All entries must be repeated exactly; do not include the pictures.

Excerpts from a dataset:
<<<<
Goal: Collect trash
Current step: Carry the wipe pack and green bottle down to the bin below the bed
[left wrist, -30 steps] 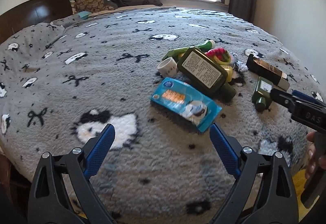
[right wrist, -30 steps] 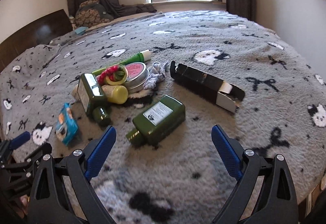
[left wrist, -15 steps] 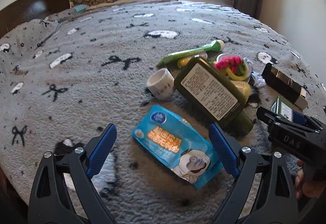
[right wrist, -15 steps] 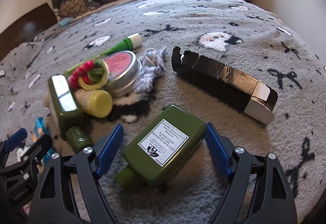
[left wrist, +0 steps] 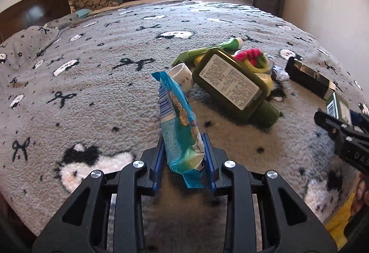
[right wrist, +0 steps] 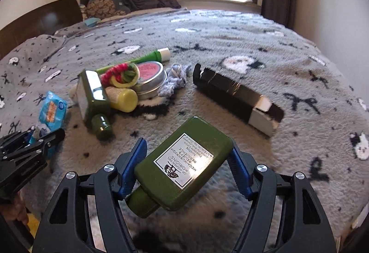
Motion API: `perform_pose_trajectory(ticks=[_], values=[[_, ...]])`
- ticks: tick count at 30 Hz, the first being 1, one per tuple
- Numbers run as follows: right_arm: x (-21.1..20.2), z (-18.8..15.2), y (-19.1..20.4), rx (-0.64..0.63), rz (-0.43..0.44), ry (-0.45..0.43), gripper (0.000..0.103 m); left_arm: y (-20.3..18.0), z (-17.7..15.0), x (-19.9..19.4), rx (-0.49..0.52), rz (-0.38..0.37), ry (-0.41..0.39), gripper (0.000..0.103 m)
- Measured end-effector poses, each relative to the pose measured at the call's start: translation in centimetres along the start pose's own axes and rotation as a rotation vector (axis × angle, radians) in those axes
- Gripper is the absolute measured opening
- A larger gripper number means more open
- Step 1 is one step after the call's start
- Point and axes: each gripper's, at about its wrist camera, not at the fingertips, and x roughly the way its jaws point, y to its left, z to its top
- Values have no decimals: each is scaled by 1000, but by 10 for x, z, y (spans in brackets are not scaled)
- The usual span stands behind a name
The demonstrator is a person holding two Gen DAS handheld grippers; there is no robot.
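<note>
Both our grippers have just been closing: left gripper [left wrist: 184,158] pinches the blue wrapper [left wrist: 177,119], now upright. Right gripper [right wrist: 188,167] clamps the green bottle [right wrist: 182,170]. Wrapper's limp; bottle's rigid, slick—grip its flat sides.

fuzzy grey cloth blanket [right wrist: 230,31], whole middle | shiny crinkly blue plastic packet [left wrist: 177,121], centre | smooth glossy green plastic bottle [right wrist: 184,167], bottom centre | shiny round metal tin [right wrist: 151,76], upper left

Grey fleece bed [left wrist: 115,96] with bottle [left wrist: 230,84], black box [right wrist: 237,96], tin [right wrist: 151,75].
</note>
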Motion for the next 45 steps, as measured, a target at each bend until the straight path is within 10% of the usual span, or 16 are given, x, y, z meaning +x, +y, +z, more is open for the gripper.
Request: perform_pose_trajectory(ticks=[21, 45], values=[[-164, -77, 16, -93, 115, -172, 70, -28, -79, -159, 56, -121, -199, 27], [-90, -164, 28, -61, 199, 132, 70, -56, -203, -79, 76, -228, 170, 27]])
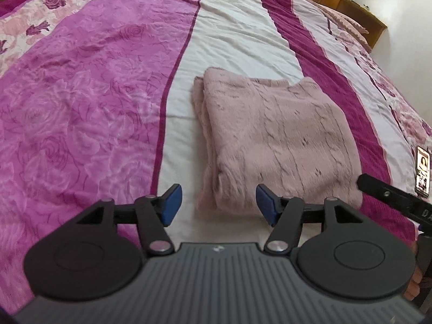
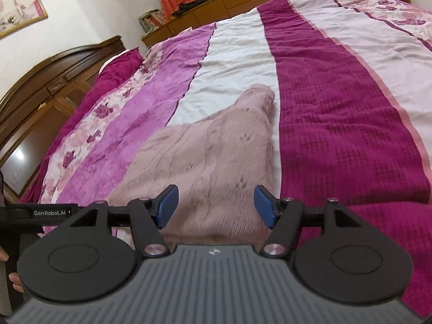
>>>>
• _Response below_
Goal: Collect trash
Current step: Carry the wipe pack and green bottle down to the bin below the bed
[left wrist, -30 steps] 
[right wrist, -30 steps] 
[left wrist, -15 steps] 
[right wrist, -15 steps] 
[left wrist, +0 steps] 
[right wrist, +0 steps] 
Motion API: `perform_pose_trajectory(ticks=[_], values=[[_, ...]])`
- ticks: tick count at 30 Hz, the first being 1, one per tuple
- Numbers run as follows: right_arm: x (-21.1..20.2), z (-18.8..15.2), y (-19.1..20.4), rx (-0.64..0.63), rz (-0.43..0.44), ry (-0.45..0.43), gripper (0.000..0.103 m); left_arm: y (-20.3..18.0), z (-17.7..15.0), x (-19.9..19.4), rx (-0.49..0.52), rz (-0.38..0.37), ry (-0.41..0.39), gripper (0.000..0.103 m)
- Measured end-effector poses, each relative to the pose measured at the call's start: translation in centimetres along the start pose's own axes and rotation as a rotation vector (axis × angle, radians) in those axes
- Gripper is the absolute measured opening
- A larger gripper number means more open
- Step 1 is one step after the call's start
- Point and axes: each gripper's, at about its wrist camera, not at the fingertips, and x roughly the way its jaws point, y to its left, z to its top
- Values have no decimals: each is scaled by 1000, but by 10 for x, z, y (spans in brackets are not scaled)
- The usual span stands behind a name
The demonstrator is a person holding two Gen DAS handheld grippers; there is no robot.
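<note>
Both our grippers have just been closing: left gripper [left wrist: 184,158] pinches the blue wrapper [left wrist: 177,119], now upright. Right gripper [right wrist: 188,167] clamps the green bottle [right wrist: 182,170]. Wrapper's limp; bottle's rigid, slick—grip its flat sides.

fuzzy grey cloth blanket [right wrist: 230,31], whole middle | shiny crinkly blue plastic packet [left wrist: 177,121], centre | smooth glossy green plastic bottle [right wrist: 184,167], bottom centre | shiny round metal tin [right wrist: 151,76], upper left

Grey fleece bed [left wrist: 115,96] with bottle [left wrist: 230,84], black box [right wrist: 237,96], tin [right wrist: 151,75].
</note>
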Motion for the next 45 steps, as measured, a target at each bend until the straight path is within 10% of the usual span, or 16 are given, x, y, z meaning +x, +y, +z, more is open for the gripper.
Request: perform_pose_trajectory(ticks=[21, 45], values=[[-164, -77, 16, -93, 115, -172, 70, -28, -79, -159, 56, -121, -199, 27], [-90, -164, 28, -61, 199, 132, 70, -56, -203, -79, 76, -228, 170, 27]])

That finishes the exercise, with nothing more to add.